The Best Meat For Camping: Do’s And Don’ts           

Even if you have the tools, you don’t want to spend all night tending to your dinner while you’re camping, do you? Good camping meals involve using meats that provide good flavor and texture without needing complex sauces or spice mixes. You might also want to stay away from meats that need to be cooked low and slow unless that’s your thing.

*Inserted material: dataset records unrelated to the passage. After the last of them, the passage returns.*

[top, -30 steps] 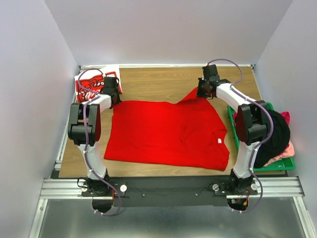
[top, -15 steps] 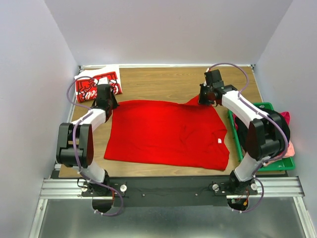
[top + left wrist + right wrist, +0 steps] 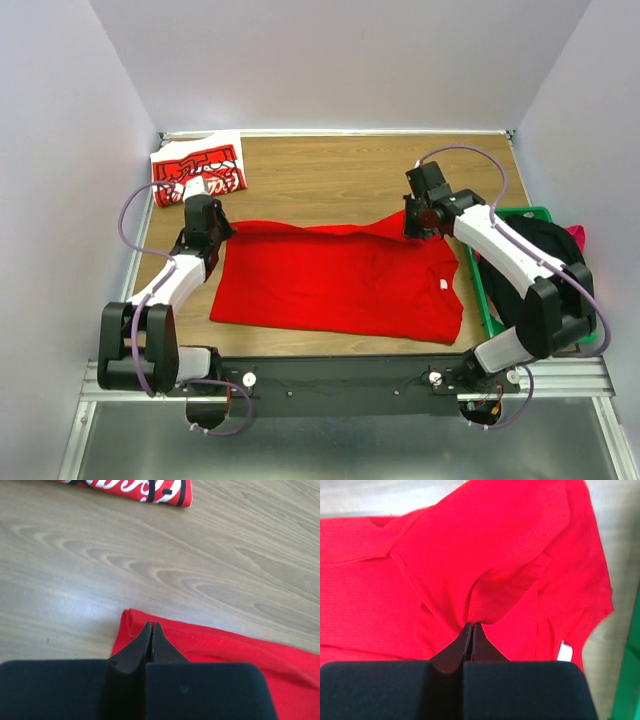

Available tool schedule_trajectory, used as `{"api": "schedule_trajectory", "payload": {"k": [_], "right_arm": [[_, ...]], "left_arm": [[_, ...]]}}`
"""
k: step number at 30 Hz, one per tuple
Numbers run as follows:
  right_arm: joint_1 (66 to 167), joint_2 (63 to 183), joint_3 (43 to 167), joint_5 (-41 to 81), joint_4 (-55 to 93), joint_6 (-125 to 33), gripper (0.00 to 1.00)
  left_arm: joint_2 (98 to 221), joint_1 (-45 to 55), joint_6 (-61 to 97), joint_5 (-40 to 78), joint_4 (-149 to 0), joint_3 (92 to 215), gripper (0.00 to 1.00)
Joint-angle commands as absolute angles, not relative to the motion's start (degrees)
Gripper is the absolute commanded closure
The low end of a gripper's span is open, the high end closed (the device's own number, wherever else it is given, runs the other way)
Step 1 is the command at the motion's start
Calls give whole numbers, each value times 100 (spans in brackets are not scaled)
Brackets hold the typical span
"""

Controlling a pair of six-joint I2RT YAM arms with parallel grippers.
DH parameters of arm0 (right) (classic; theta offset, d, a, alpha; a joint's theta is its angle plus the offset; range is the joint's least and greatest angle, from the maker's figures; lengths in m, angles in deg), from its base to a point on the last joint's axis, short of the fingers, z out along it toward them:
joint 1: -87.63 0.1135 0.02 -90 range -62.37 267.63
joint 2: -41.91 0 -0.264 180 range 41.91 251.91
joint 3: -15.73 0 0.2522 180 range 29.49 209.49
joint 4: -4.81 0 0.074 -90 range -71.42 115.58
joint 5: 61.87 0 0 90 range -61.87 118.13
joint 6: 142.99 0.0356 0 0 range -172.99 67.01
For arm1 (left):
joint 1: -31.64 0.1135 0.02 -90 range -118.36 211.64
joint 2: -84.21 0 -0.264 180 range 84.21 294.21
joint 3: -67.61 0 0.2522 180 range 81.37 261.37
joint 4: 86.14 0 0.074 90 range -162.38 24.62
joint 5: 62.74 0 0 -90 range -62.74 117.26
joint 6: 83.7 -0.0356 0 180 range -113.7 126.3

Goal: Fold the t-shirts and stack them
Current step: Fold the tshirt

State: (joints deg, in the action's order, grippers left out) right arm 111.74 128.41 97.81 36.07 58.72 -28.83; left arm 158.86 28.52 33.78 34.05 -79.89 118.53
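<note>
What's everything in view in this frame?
red shirt: one, plain red, spread across the middle of the table
printed shirt: one, red with white lettering, folded at the far left corner
crate: one, green, right edge of the table
clothes: a heap, mostly black with some pink, in the crate
table: one, wood grain, under everything
left claw: one, black, shut on the red shirt's far left corner
right claw: one, black, shut on a bunched fold at the red shirt's far right corner
</note>
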Motion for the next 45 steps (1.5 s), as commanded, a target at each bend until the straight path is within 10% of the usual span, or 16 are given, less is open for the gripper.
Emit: {"api": "schedule_trajectory", "payload": {"k": [1, 30, 33, 36, 40, 45], "right_arm": [[11355, 12462, 9682, 4051, 6532, -2636, 100], [13103, 11609, 9243, 4123, 7975, -1406, 100], [13411, 11696, 9023, 3930, 7808, -1326, 99], [13623, 11723, 8848, 3561, 7475, -1309, 74], [13684, 11767, 8777, 3322, 7123, -1379, 32], [13676, 11995, 8996, 4400, 6965, -1335, 12]], "left_arm": [[15435, 2874, 3697, 3377, -7985, 11530, 100], [13124, 2882, 4672, 4352, -6474, 10817, 100], [12702, 2882, 4743, 4422, -6246, 10773, 85], [12246, 2882, 4883, 4466, -6132, 10756, 36], [12016, 2882, 4586, 4555, -6245, 10887, 34], [12663, 2865, 4444, 3888, -7138, 10897, 34]]}}
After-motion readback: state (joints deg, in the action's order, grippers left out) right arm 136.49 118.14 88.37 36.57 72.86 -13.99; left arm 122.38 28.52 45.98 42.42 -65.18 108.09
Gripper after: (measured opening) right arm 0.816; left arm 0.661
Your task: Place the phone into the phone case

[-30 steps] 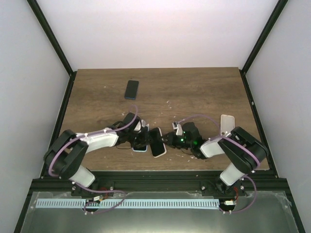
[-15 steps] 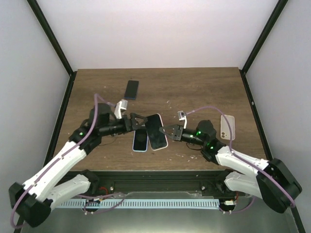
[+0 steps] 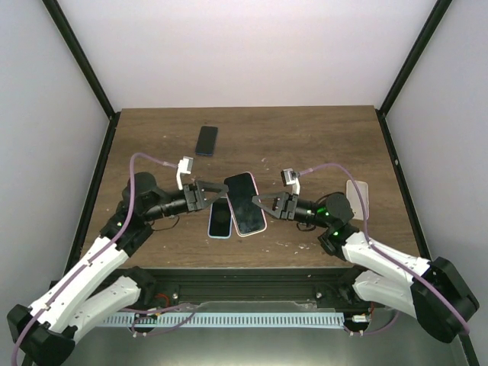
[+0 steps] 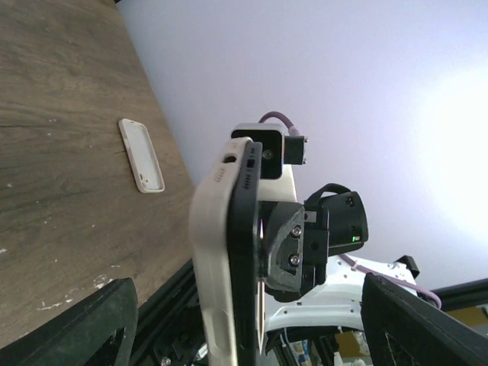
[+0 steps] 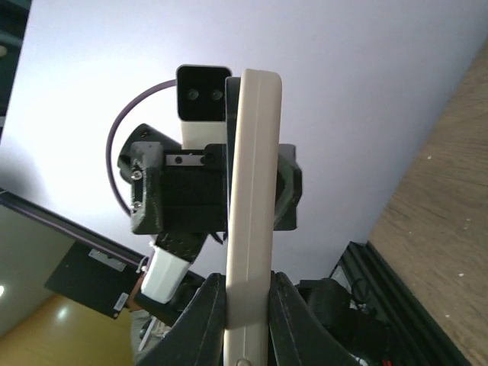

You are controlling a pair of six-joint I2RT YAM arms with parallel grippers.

  • DO bring cuts that cook through easily – It’s easier to tell when thin chicken tenders are done compared with bone-in thighs.
  • DO bring meat that tastes great with minimal seasoning – A steak that is seared to perfection on a camping grill needs nothing more than salt and maybe some pepper.
  • DO cut the meat into smaller chunks – You can always sauté it in a pan over a burner and add it to vegetables to make a salad or fajitas.
  • DON’T bring large roasts or whole chickens – It’s not always easy to finely control the grill temperature, and you don’t want to get a food-borne illness from undercooked meat.
  • DON’T bring cuts with a lot of fat on them – The fat can collect below the grill and catch fire.
  • DON’T bring items that only taste good after complex preparation – There is something to be said about cooking good old hot dogs and hamburgers on a camping trip.

How To Prepare Meat For Camping

Because you may not have access to soap and running water, you don’t want to handle raw meat more than you have to. Therefore, it can help to prepare the food as much as possible at home.

Trim excess fat and chop or slice the meat before you leave for your trip. You can even marinate chicken, pork or fish before you hit the road. Steak often tastes better when it’s salted up to an hour before you cook it.

If you’re not planning to cook it that night, freeze the meat that you bring on your trip. Make sure that you freeze the pieces separately; it can be hard to defrost meat that has frozen into a solid chunk of ice. Wrap the meat in more than one plastic bag to prevent leakage.

Raw meat on a wooden board.

During your trip, the meat will thaw slowly in your cooler. According to Foodsafety.gov, it should be safe to cook and eat if it remained at a temperature of less than 40 degrees until you cooked it. If you need to thaw meat quickly, submerge it in a bowl of cold water.

Cold food that has stayed at temperatures between 40 and 140 degrees for more than two hours can breed bacteria. Try to avoid letting meat sit out.

A cooking thermometer can come in handy when you’re camping. Use it to make sure that your meat is cooked through.